** Stored data follows **

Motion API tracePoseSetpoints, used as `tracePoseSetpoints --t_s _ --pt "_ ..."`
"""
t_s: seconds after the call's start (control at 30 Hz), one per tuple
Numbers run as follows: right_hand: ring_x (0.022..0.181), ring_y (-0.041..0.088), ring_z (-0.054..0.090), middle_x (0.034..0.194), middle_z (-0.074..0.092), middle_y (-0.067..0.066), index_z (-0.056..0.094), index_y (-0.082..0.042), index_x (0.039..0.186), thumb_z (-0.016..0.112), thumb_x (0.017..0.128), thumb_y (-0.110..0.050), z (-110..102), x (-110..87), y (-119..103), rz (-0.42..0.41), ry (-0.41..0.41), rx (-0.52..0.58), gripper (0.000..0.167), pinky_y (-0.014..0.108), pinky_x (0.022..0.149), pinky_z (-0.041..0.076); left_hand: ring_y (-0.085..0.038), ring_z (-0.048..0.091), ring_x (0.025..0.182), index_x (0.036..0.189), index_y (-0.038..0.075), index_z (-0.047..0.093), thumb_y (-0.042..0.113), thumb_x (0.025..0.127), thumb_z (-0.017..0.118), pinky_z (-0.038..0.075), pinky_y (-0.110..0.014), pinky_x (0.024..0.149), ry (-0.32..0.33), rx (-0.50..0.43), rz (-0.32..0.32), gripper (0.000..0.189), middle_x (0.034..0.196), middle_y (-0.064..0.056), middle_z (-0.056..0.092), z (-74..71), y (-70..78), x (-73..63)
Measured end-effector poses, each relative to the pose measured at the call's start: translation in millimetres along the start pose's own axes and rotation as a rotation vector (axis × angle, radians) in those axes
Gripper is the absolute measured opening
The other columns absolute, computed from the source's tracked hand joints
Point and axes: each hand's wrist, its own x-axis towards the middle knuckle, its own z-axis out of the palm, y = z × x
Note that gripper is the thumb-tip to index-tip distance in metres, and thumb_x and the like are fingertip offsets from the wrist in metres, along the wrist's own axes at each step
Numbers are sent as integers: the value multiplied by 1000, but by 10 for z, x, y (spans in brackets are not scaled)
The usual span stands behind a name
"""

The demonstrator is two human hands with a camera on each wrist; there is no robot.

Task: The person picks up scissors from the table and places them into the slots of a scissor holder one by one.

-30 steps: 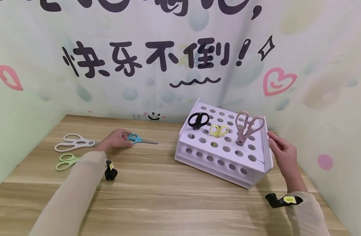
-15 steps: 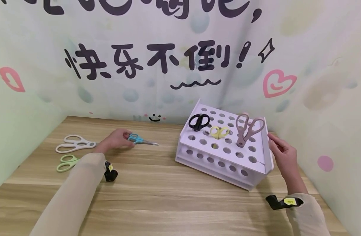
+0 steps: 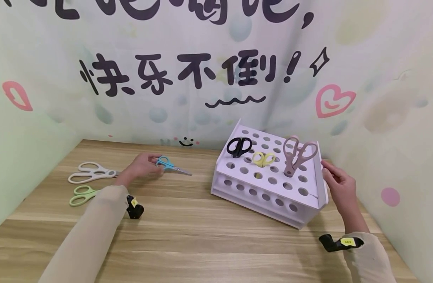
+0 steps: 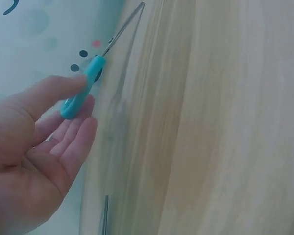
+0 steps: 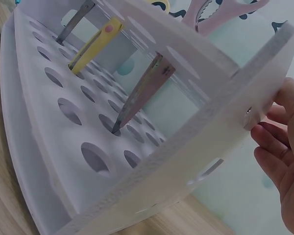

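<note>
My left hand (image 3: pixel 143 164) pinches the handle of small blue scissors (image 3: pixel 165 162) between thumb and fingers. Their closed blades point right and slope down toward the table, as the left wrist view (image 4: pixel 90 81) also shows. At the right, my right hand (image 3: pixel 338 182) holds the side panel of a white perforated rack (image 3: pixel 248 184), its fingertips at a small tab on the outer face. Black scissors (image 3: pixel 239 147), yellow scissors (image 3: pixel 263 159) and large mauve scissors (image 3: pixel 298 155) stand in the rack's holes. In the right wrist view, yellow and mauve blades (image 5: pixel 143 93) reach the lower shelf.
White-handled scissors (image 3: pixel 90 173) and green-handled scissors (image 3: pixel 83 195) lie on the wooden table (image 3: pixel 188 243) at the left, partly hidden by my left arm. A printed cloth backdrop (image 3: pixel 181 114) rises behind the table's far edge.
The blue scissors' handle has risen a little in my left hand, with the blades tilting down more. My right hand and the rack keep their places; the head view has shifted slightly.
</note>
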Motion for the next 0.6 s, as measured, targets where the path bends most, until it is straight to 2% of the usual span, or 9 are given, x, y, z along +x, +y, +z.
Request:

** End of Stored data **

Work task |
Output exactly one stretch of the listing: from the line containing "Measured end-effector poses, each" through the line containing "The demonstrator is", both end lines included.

Result for this exercise |
Measured end-effector poses, each relative to the pose measured at the call's start: translation in millimetres along the start pose's own axes and rotation as a rotation vector (axis × angle, radians) in those axes
Gripper is the absolute measured opening
The other columns absolute, computed from the source's tracked hand joints
Point and axes: each hand's wrist, its own x-axis towards the middle knuckle, its own z-axis out of the palm, y = z × x
Note that gripper is the thumb-tip to index-tip distance in metres, and thumb_x and the like are fingertip offsets from the wrist in metres, along the wrist's own axes at each step
Numbers are sent as integers: the value multiplied by 1000, but by 10 for z, x, y (spans in brackets are not scaled)
The usual span stands behind a name
"""

The demonstrator is two human hands with a camera on each wrist; there is no robot.

That's the full output for the exercise.